▶ [Brief]: Copy the lines below that contain "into".

--- Dataset entries Enclosed Below ---

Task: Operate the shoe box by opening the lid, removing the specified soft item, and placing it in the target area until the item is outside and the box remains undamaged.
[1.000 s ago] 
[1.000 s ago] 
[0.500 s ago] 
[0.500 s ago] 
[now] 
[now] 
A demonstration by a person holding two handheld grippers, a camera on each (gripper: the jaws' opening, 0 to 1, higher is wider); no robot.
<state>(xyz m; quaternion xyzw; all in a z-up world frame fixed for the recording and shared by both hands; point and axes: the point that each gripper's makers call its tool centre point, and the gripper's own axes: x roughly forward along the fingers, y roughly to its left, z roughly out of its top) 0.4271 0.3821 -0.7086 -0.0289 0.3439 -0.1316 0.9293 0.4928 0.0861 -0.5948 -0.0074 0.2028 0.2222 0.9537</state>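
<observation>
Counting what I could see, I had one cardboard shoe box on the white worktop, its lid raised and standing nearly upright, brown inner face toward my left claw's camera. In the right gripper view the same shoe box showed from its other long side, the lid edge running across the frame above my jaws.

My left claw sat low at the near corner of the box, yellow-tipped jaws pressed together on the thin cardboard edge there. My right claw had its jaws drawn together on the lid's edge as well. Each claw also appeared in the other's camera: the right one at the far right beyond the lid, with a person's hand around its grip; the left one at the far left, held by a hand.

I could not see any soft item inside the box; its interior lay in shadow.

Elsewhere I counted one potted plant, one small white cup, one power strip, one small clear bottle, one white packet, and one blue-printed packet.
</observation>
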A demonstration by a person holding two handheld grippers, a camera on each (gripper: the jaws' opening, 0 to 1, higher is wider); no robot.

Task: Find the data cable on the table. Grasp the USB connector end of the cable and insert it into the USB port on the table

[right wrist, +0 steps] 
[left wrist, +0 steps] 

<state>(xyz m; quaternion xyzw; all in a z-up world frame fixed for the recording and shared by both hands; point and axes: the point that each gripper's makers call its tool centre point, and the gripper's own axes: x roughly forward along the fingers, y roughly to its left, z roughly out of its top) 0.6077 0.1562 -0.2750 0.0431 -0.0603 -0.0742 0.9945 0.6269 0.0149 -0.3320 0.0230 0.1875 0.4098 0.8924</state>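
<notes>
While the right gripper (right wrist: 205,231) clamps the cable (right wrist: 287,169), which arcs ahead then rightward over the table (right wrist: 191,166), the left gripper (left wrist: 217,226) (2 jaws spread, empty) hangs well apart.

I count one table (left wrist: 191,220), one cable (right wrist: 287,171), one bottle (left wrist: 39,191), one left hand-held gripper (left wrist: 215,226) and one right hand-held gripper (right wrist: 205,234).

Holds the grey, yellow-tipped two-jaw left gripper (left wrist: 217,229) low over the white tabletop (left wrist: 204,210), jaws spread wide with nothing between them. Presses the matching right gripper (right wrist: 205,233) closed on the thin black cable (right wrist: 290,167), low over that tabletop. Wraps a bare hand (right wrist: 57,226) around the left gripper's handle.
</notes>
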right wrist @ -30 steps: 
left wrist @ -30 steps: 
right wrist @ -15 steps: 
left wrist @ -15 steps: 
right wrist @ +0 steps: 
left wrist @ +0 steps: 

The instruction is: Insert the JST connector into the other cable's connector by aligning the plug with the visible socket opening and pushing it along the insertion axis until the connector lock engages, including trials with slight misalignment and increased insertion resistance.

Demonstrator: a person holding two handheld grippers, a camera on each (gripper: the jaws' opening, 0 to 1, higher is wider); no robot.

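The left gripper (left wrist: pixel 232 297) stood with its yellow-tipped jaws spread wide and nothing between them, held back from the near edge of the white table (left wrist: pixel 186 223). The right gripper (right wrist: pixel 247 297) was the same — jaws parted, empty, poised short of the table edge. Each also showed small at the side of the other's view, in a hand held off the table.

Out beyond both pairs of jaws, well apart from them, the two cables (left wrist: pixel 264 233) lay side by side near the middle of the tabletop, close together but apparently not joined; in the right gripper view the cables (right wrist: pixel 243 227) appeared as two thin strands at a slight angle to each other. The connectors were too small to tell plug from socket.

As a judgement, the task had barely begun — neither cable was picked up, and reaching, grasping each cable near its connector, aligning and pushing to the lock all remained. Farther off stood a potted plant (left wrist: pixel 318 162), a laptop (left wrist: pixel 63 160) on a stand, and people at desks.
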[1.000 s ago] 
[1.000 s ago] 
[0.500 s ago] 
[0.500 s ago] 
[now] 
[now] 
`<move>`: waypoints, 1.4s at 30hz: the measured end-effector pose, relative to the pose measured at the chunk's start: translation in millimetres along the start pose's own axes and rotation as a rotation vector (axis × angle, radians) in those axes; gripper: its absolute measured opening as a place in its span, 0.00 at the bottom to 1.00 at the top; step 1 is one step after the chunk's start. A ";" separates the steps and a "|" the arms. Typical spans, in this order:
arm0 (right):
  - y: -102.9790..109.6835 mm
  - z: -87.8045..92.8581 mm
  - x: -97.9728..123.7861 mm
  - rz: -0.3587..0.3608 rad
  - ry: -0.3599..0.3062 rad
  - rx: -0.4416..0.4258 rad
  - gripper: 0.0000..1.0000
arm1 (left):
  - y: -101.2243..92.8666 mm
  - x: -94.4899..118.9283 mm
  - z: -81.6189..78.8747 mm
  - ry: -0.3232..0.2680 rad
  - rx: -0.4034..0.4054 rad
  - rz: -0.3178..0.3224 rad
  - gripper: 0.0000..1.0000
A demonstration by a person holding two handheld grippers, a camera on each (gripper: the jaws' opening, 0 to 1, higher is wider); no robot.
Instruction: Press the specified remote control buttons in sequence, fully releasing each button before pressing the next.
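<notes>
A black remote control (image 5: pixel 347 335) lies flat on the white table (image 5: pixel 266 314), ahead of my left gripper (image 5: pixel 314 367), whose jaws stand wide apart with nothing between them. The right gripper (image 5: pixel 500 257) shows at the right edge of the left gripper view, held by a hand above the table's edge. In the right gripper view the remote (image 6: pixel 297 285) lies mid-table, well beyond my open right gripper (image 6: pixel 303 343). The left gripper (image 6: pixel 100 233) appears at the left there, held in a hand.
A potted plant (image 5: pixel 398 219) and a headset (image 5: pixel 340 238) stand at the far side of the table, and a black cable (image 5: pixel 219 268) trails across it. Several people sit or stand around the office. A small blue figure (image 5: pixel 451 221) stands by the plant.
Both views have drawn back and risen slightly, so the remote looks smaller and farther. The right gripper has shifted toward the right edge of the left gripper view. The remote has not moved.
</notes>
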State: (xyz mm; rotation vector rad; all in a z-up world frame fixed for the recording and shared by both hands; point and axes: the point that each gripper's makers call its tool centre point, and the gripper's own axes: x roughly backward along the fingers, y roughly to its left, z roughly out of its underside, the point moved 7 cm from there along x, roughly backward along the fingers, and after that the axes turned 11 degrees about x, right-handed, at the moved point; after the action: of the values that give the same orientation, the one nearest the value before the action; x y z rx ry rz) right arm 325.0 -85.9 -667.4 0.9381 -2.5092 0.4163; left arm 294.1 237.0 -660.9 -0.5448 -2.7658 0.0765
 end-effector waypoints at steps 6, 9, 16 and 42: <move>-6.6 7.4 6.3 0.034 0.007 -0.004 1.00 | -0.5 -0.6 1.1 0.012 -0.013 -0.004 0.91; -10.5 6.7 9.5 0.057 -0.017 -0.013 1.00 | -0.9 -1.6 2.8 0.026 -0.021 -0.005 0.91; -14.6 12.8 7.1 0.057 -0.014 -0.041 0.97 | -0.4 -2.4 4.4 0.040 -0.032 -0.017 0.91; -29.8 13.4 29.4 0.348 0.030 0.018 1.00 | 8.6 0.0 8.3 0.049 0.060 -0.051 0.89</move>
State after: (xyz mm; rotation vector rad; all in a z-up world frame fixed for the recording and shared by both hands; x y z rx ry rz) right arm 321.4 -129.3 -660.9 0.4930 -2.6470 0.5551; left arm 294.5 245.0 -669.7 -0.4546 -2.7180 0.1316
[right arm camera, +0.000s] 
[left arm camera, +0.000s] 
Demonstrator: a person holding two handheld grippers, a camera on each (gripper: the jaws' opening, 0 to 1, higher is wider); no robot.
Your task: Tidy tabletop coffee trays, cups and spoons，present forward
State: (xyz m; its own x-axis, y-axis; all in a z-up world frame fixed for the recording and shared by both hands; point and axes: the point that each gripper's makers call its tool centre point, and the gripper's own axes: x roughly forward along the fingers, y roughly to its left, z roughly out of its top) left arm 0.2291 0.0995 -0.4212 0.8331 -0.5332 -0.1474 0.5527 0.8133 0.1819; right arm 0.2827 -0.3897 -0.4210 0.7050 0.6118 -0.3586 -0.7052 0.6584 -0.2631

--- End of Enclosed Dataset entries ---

▶ [Task response]:
Task: Find the data cable on the table. Grasp the USB connector end of the cable and insert it into the USB port on the table
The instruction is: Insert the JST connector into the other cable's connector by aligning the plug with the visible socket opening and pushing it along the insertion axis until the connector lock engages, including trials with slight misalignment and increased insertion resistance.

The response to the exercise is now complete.